Some dogs are extremely nervous or frightened in new situations. How you handle this fear can make the difference between a well adjusted dog and a dog that is afraid of her own shadow. To help a do g w ith her fears do the following:

Always be calm! Do not grab or chase the dog or force her into a situation because she is “acting silly”. This will only confirm to her that the world is indeed scary and so are you! Instead, use controlled body movement and a quiet voice. This will help to show your dog that you are a good leader and that you do not intend to hurt her.

Many people want to tell their dog that “its okay, the (blank) won’t hurt you.” This is meant to be reassuring but since dogs don’t understand English they think that you are praising them for being fearful. Instead, act happy and show her that there is nothing to be afraid of. If she continues to be scared after 3-5 minutes, remove her from the situation and try again later.

Be your dog’s advocate! Many people do not know how to interact with a scared dog so they will invade the dogs space and try to pat it on the head. This can be very nerve racking for an insecure dog so make sure to be proactive and tell people to refrain from petting her if she is nervous.

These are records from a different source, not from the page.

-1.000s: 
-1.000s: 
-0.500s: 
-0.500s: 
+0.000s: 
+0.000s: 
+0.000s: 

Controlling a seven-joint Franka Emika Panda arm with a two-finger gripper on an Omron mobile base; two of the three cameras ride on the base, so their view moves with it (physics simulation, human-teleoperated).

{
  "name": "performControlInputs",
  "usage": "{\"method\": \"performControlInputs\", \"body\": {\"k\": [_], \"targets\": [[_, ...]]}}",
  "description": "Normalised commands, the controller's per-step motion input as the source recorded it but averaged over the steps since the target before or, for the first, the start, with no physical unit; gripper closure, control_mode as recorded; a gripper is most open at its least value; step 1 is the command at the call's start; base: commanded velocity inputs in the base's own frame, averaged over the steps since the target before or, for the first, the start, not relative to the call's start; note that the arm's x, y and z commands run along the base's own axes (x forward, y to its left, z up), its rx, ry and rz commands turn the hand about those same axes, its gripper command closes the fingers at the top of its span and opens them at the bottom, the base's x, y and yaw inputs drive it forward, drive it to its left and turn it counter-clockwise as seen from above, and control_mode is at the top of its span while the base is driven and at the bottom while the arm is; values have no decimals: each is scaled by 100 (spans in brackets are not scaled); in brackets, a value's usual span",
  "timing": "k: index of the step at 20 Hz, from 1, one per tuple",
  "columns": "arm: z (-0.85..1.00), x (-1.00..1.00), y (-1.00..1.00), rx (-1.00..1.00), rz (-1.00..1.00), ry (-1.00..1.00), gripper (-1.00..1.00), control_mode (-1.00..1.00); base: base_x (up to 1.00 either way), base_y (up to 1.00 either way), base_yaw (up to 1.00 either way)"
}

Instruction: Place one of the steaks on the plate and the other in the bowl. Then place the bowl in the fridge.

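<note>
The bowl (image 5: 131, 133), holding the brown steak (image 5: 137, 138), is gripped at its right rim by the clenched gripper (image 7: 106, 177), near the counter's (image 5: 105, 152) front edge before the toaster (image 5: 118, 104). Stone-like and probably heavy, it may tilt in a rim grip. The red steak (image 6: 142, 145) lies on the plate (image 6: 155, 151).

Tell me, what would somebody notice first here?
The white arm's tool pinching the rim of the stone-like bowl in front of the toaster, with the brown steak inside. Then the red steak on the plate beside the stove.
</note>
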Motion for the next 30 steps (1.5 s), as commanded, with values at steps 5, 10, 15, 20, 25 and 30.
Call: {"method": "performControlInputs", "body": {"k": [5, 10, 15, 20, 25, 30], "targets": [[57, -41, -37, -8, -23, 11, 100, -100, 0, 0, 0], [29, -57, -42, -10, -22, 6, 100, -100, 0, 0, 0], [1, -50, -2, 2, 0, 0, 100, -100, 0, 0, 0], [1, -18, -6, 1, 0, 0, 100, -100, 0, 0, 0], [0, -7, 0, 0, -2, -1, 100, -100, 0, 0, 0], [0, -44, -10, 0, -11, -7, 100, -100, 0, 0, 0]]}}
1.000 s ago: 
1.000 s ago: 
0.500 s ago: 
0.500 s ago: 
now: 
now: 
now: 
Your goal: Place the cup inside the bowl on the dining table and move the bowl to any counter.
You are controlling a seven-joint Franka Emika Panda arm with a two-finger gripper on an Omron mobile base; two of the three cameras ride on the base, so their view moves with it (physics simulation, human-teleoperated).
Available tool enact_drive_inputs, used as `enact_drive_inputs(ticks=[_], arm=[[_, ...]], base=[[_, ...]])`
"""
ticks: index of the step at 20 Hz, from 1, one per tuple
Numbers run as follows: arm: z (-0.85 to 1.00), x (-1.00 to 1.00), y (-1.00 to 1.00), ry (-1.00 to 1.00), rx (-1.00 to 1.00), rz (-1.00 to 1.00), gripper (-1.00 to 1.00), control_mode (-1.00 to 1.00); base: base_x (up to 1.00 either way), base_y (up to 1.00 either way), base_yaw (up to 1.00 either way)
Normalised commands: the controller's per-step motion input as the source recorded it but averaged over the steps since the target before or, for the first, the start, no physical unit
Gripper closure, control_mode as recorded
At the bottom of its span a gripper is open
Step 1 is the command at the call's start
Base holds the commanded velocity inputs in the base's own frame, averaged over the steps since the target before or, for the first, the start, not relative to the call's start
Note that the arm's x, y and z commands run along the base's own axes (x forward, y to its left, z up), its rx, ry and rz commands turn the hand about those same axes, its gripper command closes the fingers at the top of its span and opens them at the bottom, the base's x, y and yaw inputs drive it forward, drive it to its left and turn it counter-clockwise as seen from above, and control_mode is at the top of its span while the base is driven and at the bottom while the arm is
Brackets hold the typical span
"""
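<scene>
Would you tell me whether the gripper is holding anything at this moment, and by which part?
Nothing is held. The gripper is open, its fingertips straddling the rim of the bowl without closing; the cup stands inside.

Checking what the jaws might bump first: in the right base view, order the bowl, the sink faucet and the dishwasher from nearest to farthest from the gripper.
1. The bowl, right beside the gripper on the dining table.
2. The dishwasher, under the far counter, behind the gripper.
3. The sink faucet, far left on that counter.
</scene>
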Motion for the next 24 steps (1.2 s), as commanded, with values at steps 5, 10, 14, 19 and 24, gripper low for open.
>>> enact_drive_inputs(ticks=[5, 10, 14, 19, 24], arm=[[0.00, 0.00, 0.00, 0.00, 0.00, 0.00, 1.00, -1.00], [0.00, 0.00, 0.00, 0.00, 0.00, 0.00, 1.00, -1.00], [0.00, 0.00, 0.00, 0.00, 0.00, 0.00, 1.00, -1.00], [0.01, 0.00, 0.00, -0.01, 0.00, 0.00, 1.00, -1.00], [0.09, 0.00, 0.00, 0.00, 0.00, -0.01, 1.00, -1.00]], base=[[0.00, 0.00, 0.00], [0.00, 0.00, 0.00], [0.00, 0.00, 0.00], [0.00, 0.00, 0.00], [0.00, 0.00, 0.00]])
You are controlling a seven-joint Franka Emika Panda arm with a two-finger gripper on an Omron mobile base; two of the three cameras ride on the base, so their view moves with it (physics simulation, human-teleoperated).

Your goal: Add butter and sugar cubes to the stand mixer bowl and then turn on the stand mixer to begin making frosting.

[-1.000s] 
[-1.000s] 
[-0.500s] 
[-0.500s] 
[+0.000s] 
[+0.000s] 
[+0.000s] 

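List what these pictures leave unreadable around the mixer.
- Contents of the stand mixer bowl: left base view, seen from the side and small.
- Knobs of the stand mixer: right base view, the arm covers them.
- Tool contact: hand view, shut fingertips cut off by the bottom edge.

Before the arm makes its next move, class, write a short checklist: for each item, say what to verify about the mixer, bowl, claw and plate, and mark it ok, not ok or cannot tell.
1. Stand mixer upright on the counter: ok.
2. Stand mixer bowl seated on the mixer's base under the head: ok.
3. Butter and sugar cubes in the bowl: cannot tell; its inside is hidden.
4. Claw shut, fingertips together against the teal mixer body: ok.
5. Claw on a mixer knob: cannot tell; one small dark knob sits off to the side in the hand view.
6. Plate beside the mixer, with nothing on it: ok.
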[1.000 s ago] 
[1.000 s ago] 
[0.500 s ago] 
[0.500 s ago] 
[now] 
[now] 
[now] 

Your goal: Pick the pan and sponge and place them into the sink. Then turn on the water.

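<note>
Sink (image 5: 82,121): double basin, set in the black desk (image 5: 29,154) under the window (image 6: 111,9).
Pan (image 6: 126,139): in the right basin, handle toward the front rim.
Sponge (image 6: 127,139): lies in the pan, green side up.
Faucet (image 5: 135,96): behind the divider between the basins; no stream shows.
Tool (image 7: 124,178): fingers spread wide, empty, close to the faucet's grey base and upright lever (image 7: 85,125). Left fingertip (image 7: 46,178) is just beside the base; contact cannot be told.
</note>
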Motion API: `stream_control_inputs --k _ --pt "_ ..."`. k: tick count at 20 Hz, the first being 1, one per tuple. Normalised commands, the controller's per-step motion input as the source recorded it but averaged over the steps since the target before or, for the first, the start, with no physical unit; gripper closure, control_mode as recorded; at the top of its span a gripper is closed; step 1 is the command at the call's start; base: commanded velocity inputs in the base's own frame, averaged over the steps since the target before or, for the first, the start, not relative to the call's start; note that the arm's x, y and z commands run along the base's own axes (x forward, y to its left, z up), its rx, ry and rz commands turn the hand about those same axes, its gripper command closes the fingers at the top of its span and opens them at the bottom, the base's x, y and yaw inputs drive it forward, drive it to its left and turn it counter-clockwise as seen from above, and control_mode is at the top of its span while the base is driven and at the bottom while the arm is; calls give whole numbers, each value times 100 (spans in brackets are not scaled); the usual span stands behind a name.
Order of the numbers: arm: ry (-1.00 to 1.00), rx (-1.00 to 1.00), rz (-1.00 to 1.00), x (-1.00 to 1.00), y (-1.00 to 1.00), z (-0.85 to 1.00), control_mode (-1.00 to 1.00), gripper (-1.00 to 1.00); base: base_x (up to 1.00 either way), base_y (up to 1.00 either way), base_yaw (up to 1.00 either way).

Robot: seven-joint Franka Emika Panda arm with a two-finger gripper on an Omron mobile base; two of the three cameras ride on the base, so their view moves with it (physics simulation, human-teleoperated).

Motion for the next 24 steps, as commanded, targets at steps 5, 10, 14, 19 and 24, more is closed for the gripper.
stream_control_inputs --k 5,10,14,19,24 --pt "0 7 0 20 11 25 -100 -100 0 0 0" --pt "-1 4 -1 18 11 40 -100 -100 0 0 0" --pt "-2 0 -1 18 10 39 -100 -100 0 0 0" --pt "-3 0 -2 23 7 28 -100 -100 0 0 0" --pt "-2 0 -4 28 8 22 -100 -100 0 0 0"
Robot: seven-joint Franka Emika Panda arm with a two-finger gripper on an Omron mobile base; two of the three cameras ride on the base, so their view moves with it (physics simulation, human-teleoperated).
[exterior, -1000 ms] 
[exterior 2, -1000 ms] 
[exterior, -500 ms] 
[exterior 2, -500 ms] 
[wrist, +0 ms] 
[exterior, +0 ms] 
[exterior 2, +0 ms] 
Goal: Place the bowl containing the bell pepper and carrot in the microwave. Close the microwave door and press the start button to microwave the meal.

Carry yummy treats or your dog’s favorite toy. If every time your dog comes across a “scary person or situation” she gets a treat or special playtime with her favorite toy it will help her to realize that the world is not that scary after all.

Instigate a game of tug of war with the dog and LET her win. This will help her to build confidence.

Do some obedience training. Most fearful dogs are insecure. Through obedience training they learn that they can be successful. Make sure that all training is done in a gentle and controlled manner.

Always set your dog up for success! You want to build her confidence so only put her in situations where you know she will be confident and happy. If you are asking her to complete the task, start at a very easy level and SLOWLY move forward. This will help her to build confidence in herself as well as in you as a leader.

Praise the victories! You probably won’t see a big improvement overnight, but you will start to notice small victories. Every time your dog does something good, praise her like she is the BEST DOG in the whole world. Make sure to keep your praise and love at a level that your dog enjoys. Many nervous dogs would prefer a soft and soothing rub to a hard pat on the top of the head.